**WHAT TO WORK ON**: Provide the count of lines below that include the word "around", without any accompanying remarks.

**DATA SEGMENT**:
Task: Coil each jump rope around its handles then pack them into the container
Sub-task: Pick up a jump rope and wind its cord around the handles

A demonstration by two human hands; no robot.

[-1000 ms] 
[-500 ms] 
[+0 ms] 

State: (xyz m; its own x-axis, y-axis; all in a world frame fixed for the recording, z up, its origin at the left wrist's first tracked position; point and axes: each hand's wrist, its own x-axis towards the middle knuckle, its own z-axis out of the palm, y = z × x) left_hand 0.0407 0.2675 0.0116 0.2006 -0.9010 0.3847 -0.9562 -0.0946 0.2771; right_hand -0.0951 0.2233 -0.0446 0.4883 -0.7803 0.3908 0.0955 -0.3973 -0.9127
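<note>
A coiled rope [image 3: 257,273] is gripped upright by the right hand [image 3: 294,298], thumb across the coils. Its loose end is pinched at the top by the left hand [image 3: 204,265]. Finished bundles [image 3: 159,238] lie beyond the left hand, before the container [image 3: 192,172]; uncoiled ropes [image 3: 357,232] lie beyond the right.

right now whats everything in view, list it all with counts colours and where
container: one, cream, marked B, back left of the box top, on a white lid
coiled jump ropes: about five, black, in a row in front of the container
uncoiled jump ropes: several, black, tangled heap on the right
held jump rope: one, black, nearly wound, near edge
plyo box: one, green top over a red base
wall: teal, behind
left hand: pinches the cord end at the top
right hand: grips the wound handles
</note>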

**EXERCISE ANSWER**: 2